Sexta-feira, 29 Março

Étienne Comar fala ao C7nema sobre o polémico «Gauguin – Voyage de Tahiti»

O filme Gauguin – Voyage de Tahiti, estreado em França no passado 20 de setembro e exibido esta semana na Festa do Cinema Francês (Lisboa, Almada e Cascais), está a provocar alguma polémica em França, tendo surgido na imprensa acusações que os atos «pedófilos» do célebre pintor são silenciados no filme de Edouard Deluc.

A controvérsia, que sempre acompanhou a revisão do trabalho do autor, foi lançada pela publicação Jeune Afrique, a qual – após o lançamento do filme dedicado à vida na Polinésia do pintor – reprova o seu silêncio sobre a grande diferença de idades entre o artista, de 43 anos e a vahine (cidadã do Taiti) Teha’amana (Tehura) de 13 anos, com a qual se relacionou. Mais. O artigo, assinado por Léo Pajon, critica ainda o facto da obra poder sugerir que essa jovem não era a única a partilhar a vida do artista na ilha: «também havia a jovem prostituta Titi, bem como Pau’ura e Vaeoho (ambas de 14 anos). Finalmente, o último ‘esquecimento’ do filme é que ele sofreu com a sífilis, uma doença sexual potencialmente fatal, que ele distribuiu generosamente pelo Taiti. No filme, Gauguin só é diagnosticado com diabetes  (…) até no riamos se o caso não fosse grave».
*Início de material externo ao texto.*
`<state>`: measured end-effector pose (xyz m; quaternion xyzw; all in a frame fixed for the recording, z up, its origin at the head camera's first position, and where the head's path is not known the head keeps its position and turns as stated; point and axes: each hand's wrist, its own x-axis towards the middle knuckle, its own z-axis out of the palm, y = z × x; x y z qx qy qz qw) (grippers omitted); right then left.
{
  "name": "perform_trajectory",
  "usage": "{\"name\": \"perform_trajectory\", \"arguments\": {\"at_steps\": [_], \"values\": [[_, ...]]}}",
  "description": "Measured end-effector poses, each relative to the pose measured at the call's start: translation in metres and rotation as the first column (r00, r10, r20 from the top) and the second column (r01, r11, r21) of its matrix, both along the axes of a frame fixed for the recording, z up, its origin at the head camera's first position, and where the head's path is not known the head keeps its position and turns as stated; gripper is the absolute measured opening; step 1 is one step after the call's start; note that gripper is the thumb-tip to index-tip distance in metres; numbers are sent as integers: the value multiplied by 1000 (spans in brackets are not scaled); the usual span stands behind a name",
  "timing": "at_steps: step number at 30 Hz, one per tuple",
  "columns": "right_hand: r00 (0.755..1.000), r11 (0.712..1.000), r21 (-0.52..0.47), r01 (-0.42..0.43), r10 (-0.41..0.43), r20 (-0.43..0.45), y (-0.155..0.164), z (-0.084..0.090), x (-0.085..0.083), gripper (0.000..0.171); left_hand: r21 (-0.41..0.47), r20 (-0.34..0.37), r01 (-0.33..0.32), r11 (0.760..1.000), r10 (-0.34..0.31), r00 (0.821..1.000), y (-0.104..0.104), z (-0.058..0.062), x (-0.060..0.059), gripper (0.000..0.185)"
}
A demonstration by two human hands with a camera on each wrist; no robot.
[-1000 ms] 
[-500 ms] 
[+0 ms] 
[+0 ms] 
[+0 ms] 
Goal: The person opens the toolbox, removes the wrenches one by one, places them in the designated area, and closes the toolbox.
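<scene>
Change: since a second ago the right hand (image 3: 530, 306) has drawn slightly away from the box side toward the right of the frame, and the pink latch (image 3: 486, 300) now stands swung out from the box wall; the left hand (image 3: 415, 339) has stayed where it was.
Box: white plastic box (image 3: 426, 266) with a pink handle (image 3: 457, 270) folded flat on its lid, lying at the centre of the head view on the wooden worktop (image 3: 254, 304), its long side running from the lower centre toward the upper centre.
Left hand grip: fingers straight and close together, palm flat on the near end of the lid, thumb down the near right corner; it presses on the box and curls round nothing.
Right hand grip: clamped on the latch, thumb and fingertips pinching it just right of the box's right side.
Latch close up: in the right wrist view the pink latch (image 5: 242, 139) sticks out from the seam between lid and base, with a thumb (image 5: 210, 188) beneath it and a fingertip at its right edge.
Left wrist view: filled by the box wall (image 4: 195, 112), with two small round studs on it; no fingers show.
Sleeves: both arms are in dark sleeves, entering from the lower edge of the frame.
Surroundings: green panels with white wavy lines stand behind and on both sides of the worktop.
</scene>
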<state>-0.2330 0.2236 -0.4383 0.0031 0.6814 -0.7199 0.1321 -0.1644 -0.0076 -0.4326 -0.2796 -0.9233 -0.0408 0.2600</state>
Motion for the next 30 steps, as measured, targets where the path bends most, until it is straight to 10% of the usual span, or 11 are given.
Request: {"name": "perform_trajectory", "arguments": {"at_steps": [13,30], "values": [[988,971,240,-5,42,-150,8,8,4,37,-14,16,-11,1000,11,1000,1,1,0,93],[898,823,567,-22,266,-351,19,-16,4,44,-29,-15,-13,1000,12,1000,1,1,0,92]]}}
O caso ganhou uma nova dimensão quando Léa Salamé, do programa televisivo Stupéfiant! (da France 2), questionou Vincent Cassel sobre o caso: «A Tehura tinha 13 anos. Havia toda uma má reputação na última parte da sua vida que vocês não mostram no filme », pergunta Salamé ao convidado após a transmissão de uma peça que mostrava a relação complicada entre os taitianos e o legado de Gauguin. A isto Vincent Cassel respondeu: «13 anos na época, não são 13 anos  agora… Sim, eram tempos arcaicos, era completamente louco, mas era assim». Cassel admite também que no final da sua vida, Gauguin «tornou-se um homem terrível», percebendo completamente porque não deixou boas lembranças no local.


Vincent Cassel

Questionado pelo c7nema, Étienne Comar (Django), um dos argumentistas do filme, deu a sua opinião: «O argumento que escrevi tinha muito mais coisas nefastas sobre o Gauguin. Tinha a parte em que ele esteve com a doença venérea (…) a escolha (de Edouard Deluc) não foi mentir. Ele não mentiu. Ele decidiu foi basear-se no diário da viagem do Gauguin, o Noa Noa. Quando lemos esse caderno da viagem, que foi o próprio Gauguin que escreveu, vemos que está escrito de uma forma muito sentimental. Porque ele viu a história como sentimental (…) quando olhamos para a realidade do guião anterior, é verdade que era mais duro, e eu tomo o partido de mostrar uma história mais dura. Mas ele preferiu essa ideia [mais romantizada] (…) Vamos lá ver, naquela época – mesmo que seja uma coisa louca de se dizer nos dias de hoje – o conceito de jovem era muito diferente. No Taiti, as mulheres casavam-se aos 13 anos, 14 anos. Não é como se ele tivesse raptado uma jovem, violado. Bem, há sempre um julgamento nas palavras. No argumento que escrevi tudo era muito mais ambiguo, porque eu adoro a ambiguidade. O Edouard preferiu outra linha, algo mais atraente, e a verdade é que se pegarmos no Noa Noa vemos que é muito romântico como história. Ele (Gauguin) escreveu assim porque desejava uma história romântica, ele queria isso, até porque a vida com a sua esposa já não existia. Ele sonhava em se tornar romântico (…) Claro que o jornalistas lançaram a controvérsia, ‘ele mentiu’, etc… O Edouard não mentiu. Ele fez uma ficção, não foi um documentário.»

Colmar disse ainda que hoje em dia existe uma censura da imprensa de como um filme deve ser, até porque o Cinema sempre jogou com a ficção ao retratar a realidade, mas que não existe essa questão na Literatura, onde tudo é permitido. 

Curiosamente, hoje (11/10) abriu em Paris uma exposição denominada Gauguin l’alchimiste, a qual mostra todos os trabalhos do pintor. Até ao momento não há nenhuma polémica ou protesto associado a esta exposição.